**TASK OBJECTIVE:** Look below for lines that hold the string "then" and copy each one.

**RAW DATA:**

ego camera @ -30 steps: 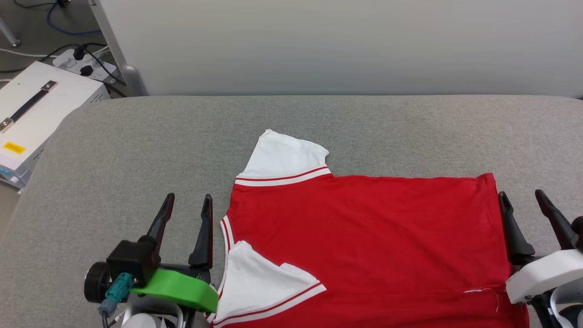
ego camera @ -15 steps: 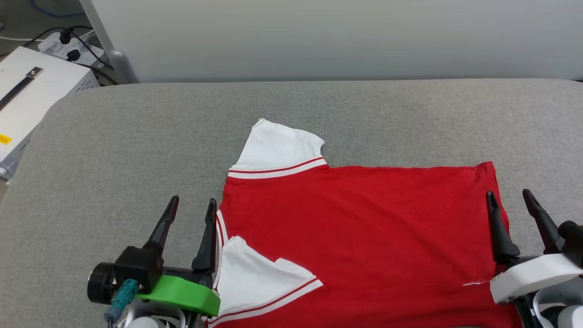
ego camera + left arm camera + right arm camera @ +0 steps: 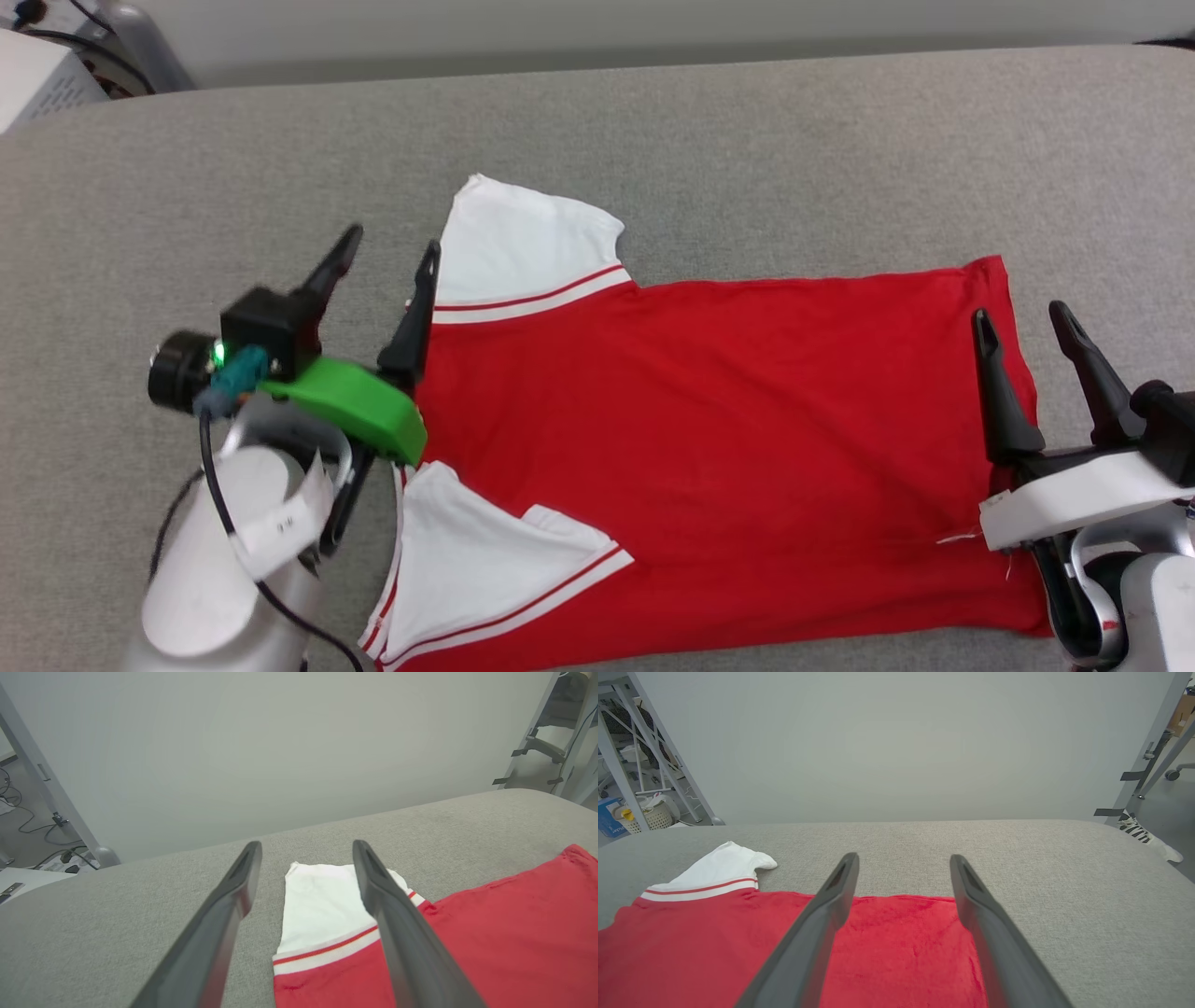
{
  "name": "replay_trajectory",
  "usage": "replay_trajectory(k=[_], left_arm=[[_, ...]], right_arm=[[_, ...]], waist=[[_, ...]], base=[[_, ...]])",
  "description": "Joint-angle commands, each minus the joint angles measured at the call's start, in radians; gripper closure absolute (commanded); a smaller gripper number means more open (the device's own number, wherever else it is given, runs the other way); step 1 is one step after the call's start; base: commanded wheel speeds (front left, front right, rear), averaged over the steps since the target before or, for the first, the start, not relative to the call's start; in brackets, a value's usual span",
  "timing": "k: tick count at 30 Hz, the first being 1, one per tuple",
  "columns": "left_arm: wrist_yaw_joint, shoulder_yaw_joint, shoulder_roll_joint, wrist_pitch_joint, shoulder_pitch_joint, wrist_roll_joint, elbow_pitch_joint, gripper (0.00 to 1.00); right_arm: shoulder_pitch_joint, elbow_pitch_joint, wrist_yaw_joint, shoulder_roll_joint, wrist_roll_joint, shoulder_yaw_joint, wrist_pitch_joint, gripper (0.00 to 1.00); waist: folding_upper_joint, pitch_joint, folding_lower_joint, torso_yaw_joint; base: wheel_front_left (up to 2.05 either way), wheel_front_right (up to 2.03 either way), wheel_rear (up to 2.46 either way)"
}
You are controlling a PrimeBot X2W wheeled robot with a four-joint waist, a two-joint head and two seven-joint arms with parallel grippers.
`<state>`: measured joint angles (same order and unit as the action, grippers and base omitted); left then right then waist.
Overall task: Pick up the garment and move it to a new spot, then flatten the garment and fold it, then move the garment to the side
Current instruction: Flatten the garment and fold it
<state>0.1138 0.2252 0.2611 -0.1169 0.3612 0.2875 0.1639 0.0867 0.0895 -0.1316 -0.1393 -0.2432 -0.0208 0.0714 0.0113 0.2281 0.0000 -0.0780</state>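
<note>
The head view has tipped downward, so the overall slide is the camera's. The left end effector [image 3: 392, 238] has genuinely advanced, though: it was beside the collar and is now at centre-left, fingers wide and empty, astride the edge of the upper white sleeve [image 3: 523, 243]. The right end effector [image 3: 1018, 311], equally wide and empty, hovers at the hem on the right. The garment [image 3: 709, 420] lies flat mid-frame on the grey desk [image 3: 840, 140]. This is probably the line-up for a fold, though contact is hard to judge.

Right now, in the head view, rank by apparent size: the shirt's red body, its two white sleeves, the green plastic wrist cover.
1. Red shirt body.
2. Far white sleeve and near white sleeve: alike, nearness makes it unsure.
3. Green plastic wrist cover.
</note>
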Motion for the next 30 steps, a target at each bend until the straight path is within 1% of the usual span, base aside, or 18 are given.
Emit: replay_trajectory(k=[1, 3, 6, 7, 8, 10, 12, 16, 18, 21, 25, 27, 30], left_arm=[[0.009, 0.009, 0.023, 0.045, 0.059, 0.015, 0.012, 0.00], [0.013, 0.036, 0.049, 0.130, 0.130, 0.042, 0.028, 0.00], [0.016, 0.100, 0.090, 0.265, 0.238, 0.116, 0.048, 0.00], [0.016, 0.135, 0.115, 0.321, 0.281, 0.150, 0.055, 0.00], [0.016, 0.178, 0.155, 0.419, 0.354, 0.206, 0.078, 0.00], [0.017, 0.219, 0.197, 0.512, 0.425, 0.249, 0.106, 0.00], [0.017, 0.250, 0.229, 0.597, 0.488, 0.286, 0.142, 0.00], [0.017, 0.288, 0.271, 0.723, 0.585, 0.342, 0.219, 0.00], [0.017, 0.305, 0.286, 0.774, 0.619, 0.364, 0.256, 0.00], [0.017, 0.328, 0.309, 0.820, 0.656, 0.372, 0.309, 0.00], [0.017, 0.349, 0.329, 0.833, 0.680, 0.363, 0.376, 0.00], [0.017, 0.365, 0.343, 0.822, 0.689, 0.353, 0.400, 0.00], [0.017, 0.374, 0.345, 0.815, 0.692, 0.374, 0.438, 0.00]], right_arm=[[0.027, 0.004, 0.001, 0.006, -0.006, 0.006, 0.013, 0.00], [0.041, 0.002, 0.001, 0.013, -0.007, 0.011, 0.025, 0.00], [0.056, 0.005, 0.001, 0.021, -0.011, 0.018, 0.045, 0.00], [0.063, 0.007, 0.001, 0.023, -0.012, 0.023, 0.052, 0.00], [0.074, 0.008, 0.001, 0.025, -0.012, 0.033, 0.063, 0.00], [0.088, 0.007, 0.001, 0.028, -0.012, 0.045, 0.071, 0.00], [0.103, 0.004, 0.001, 0.032, -0.014, 0.054, 0.079, 0.00], [0.126, -0.004, 0.001, 0.041, -0.019, 0.074, 0.093, 0.00], [0.133, -0.012, 0.001, 0.046, -0.023, 0.083, 0.101, 0.00], [0.141, -0.028, 0.001, 0.051, -0.026, 0.092, 0.111, 0.00], [0.149, -0.043, 0.001, 0.057, -0.029, 0.101, 0.123, 0.00], [0.152, -0.049, 0.001, 0.058, -0.030, 0.105, 0.127, 0.00], [0.157, -0.057, 0.001, 0.061, -0.030, 0.109, 0.132, 0.00]], waist=[[-0.0113, 0.095, 0.0000, -0.076], [-0.0113, 0.120, 0.0000, -0.095], [-0.0113, 0.152, 0.0000, -0.117], [-0.0113, 0.165, 0.0000, -0.125], [-0.0113, 0.184, 0.0000, -0.138], [-0.0113, 0.203, 0.0000, -0.151], [-0.0113, 0.221, 0.0000, -0.164], [-0.0113, 0.252, 0.0000, -0.190], [-0.0113, 0.266, 0.0000, -0.199], [-0.0113, 0.281, 0.0000, -0.211], [-0.0113, 0.292, 0.0000, -0.220], [-0.0113, 0.295, 0.0000, -0.223], [-0.0113, 0.298, 0.0000, -0.224]], base=[[0.00, 0.00, 0.00], [0.00, 0.00, 0.00], [0.00, 0.00, 0.00], [0.00, 0.00, 0.00], [0.00, 0.00, 0.00], [0.00, 0.00, 0.00], [0.00, 0.00, 0.00], [0.00, 0.00, 0.00], [0.00, 0.00, 0.00], [0.00, 0.00, 0.00], [0.00, 0.00, 0.00], [0.00, 0.00, 0.00], [0.00, 0.00, 0.00]])
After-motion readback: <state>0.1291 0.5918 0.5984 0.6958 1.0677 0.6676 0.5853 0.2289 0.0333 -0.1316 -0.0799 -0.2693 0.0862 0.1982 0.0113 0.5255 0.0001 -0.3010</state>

**RESPONSE AREA:**
`<state>`: measured joint angles (same order and unit as the action, grippers and base omitted); left then right then waist.
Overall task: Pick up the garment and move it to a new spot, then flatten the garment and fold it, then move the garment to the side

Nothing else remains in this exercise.